Basic coding

Now, let's have a quick look at the Java code doing the convolution, and then build the Java application with the six filter types we have already seen, along with some different images of course.

This is the main class, EdgeDetection:

package ramo.klevis.ml;
import javax.imageio.ImageIO;
import java.awt.*;
import java.awt.image.BufferedImage;
import java.io.File;
import java.io.IOException;
import java.util.HashMap;
public class EdgeDetection {

We'll start by defining the six filters, with their values, that we saw in the previous section:

public static final String HORIZONTAL_FILTER = "Horizontal Filter";
public static final String VERTICAL_FILTER = "Vertical Filter";
public static final String SOBEL_FILTER_VERTICAL = "Sobel Vertical Filter";
public static final String SOBEL_FILTER_HORIZONTAL = "Sobel Horizontal Filter";
public static final String SCHARR_FILTER_VETICAL = "Scharr Vertical Filter";
public static final String SCHARR_FILTER_HORIZONTAL = "Scharr Horizontal Filter";
private static final double[][] FILTER_VERTICAL = {{1, 0, -1}, {1, 0, -1}, {1, 0, -1}};
private static final double[][] FILTER_HORIZONTAL = {{1, 1, 1}, {0, 0, 0}, {-1, -1, -1}};
private static final double[][] FILTER_SOBEL_V = {{1, 0, -1}, {2, 0, -2}, {1, 0, -1}};
private static final double[][] FILTER_SOBEL_H = {{1, 2, 1}, {0, 0, 0}, {-1, -2, -1}};
private static final double[][] FILTER_SCHARR_V = {{3, 0, -3}, {10, 0, -10}, {3, 0, -3}};
private static final double[][] FILTER_SCHARR_H = {{3, 10, 3}, {0, 0, 0}, {-3, -10, -3}};

Let's define our main method, detectEdges():

private final HashMap<String, double[][]> filterMap;
public EdgeDetection() {
 filterMap = buildFilterMap();
}
public File detectEdges(BufferedImage bufferedImage, String selectedFilter) throws IOException {
 double[][][] image = transformImageToArray(bufferedImage);
 double[][] filter = filterMap.get(selectedFilter);
 double[][] convolvedPixels = applyConvolution(bufferedImage.getWidth(),
 bufferedImage.getHeight(), image, filter);
 return createImageFromConvolutionMatrix(bufferedImage, convolvedPixels);
 }

detectEdges is exposed to the graphical user interface, in order to detect edges, and it takes two inputs: the colored image, bufferedImage, and the filter selected by the user, selectedFilter. It transforms this into a three-dimensional matrix using the transformImageToArray() function. We transform it into a three-dimensional matrix because we have an RGB-colored image.
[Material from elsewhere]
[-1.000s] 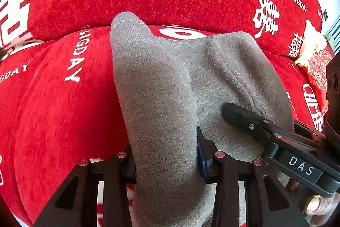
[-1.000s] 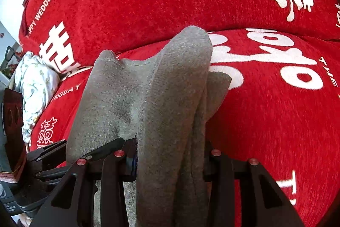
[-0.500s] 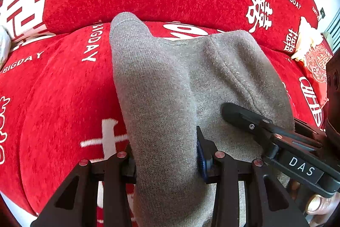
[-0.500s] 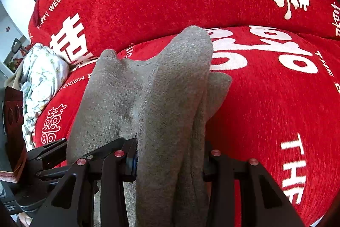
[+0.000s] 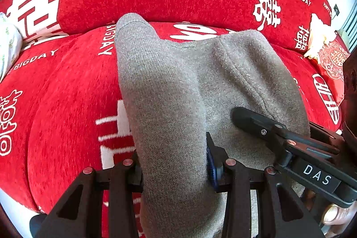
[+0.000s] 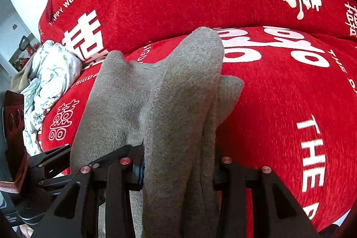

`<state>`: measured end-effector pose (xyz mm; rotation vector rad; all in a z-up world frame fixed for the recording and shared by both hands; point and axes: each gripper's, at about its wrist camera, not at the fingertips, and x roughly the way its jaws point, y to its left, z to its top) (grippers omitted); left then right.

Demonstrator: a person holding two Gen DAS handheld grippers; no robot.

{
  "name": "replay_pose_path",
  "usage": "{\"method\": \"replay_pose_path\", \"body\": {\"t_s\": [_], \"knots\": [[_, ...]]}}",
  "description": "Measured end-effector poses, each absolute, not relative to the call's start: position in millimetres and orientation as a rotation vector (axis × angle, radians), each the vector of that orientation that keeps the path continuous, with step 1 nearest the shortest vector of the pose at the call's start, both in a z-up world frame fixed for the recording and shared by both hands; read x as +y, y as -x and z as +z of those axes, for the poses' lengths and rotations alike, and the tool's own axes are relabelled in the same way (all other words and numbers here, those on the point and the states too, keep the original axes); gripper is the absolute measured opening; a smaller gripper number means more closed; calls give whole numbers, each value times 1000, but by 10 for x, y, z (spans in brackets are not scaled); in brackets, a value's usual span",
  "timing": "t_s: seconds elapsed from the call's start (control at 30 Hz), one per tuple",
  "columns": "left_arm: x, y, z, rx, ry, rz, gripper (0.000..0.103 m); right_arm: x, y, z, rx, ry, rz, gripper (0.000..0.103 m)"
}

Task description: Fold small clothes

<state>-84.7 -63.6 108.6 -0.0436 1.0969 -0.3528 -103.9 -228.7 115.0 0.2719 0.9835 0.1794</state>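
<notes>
could slip loose if either grip eases, or fold crooked with the two corners uneven. left gripper [image 5: 174, 168] clamped tight on one bunched corner of the grey garment [image 5: 223, 81], right gripper [image 6: 178, 166] pinched shut on the other, several layers thick. cloth stretched between both, held above the red sofa cover [image 5: 67, 93].

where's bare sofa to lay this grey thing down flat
Bare red sofa seat lies right of the grey knit garment, between it and the backrest seam. In the left wrist view, more free seat sits left of the cloth. Crowded: the floral white fabric bundle at the far left, and a cream and red cushion at the far right.
</notes>
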Motion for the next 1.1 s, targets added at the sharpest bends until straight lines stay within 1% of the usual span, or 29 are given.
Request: {"method": "replay_pose_path", "body": {"t_s": [0.37,0.43,0.47,0.5,0.53,0.57,0.63,0.73,0.8,0.83,0.87,0.93,1.03,1.07,1.1], "knots": [[-624,1065,965,1092,21,-345,42,-2279,1238,992,986,-295,196,43],[-605,1074,916,1095,29,-340,43,-2287,1247,941,986,-294,200,43],[-582,1081,887,1097,40,-334,48,-2307,1250,911,987,-301,205,44],[-545,1090,859,1097,52,-320,58,-2324,1251,896,988,-308,209,46],[-520,1096,841,1098,58,-312,65,-2368,1251,869,995,-321,214,50],[-455,1113,826,1096,65,-287,75,-2435,1256,847,1003,-342,213,58],[-332,1152,844,1076,89,-260,77,-2608,1314,853,989,-387,162,64],[-171,1143,975,1027,144,-220,77,-2768,1457,1071,881,-390,76,65],[-160,1085,1075,998,132,-173,77,-2714,1484,1246,822,-379,122,65],[-209,1033,1105,997,96,-138,77,-2650,1476,1321,807,-382,169,68],[-252,987,1098,1007,63,-114,77,-2579,1451,1355,808,-388,225,71],[-349,901,1023,1034,-7,-86,77,-2472,1396,1315,839,-412,307,71],[-382,888,877,1044,-61,-60,77,-2400,1381,1085,931,-474,365,71],[-372,924,864,1036,-58,-61,80,-2400,1412,1010,950,-482,373,71],[-368,951,862,1031,-60,-61,87,-2391,1469,956,950,-469,365,71]]}}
For each of the colors—red, green, and blue—we build a two-dimensional matrix:

private double[][][] transformImageToArray(BufferedImage bufferedImage) {
 int width = bufferedImage.getWidth();
 int height = bufferedImage.getHeight();
double[][][] image = new double[3][height][width];
 for (int i = 0; i < height; i++) {
 for (int j = 0; j < width; j++) {
 Color color = new Color(bufferedImage.getRGB(j, i));
 image[0][i][j] = color.getRed();
 image[1][i][j] = color.getGreen();
 image[2][i][j] = color.getBlue();
 }
 }
 return image;
 }

Sometimes, the third dimension is called a soul of the channel, or the channels. In this case, we have three channels, but with convolution, we'll see that it's not that uncommon to see quite high numbers of channels.

We're ready to apply the convolution:

 private double[][] applyConvolution(int width, int height, double[][][] image, double[][] filter) {
 Convolution convolution = new Convolution();
 double[][] redConv = convolution.convolutionType2(image[0], height, width, filter, 3, 3, 1);
 double[][] greenConv = convolution.convolutionType2(image[1], height, width, filter, 3, 3, 1);
 double[][] blueConv = convolution.convolutionType2(image[2], height, width, filter, 3, 3, 1);
 double[][] finalConv = new double[redConv.length][redConv[0].length];
 for (int i = 0; i < redConv.length; i++) {
 for (int j = 0; j < redConv[i].length; j++) {
 finalConv[i][j] = redConv[i][j] + greenConv[i][j] + blueConv[i][j];
 }
 }
 return finalConv;
 }

Notice that we're applying a convolution separately for each of the basic colors:

With convolution.convolutionType2(image[0], height, width, filter, 3, 3, 1);, we apply the two-dimensional matrix of red
With convolution.convolutionType2(image[1], height, width, filter, 3, 3, 1);, we apply the two-dimensional matrix of green
With convolution.convolutionType2(image[2], height, width, filter, 3, 3, 1);, we apply the two-dimensional matrix of blue

Then, with double[][], we get back three two-dimensional matrices of the three colors, which means they are convolved. The final convolved matrix, double[][] finalConv, will be the addition of redConv[i][j] + greenConv[i][j] + blueConv[i][j];. We'll go into more detail when we build the application, but for now, the reason why we add this together is because we aren't interested in a color any more, or not in the original form at least, but we are interested in the edge. So, as we will see, in the output image, the high-level features such as the edge, will be black and white because we are adding the three color convolutions together.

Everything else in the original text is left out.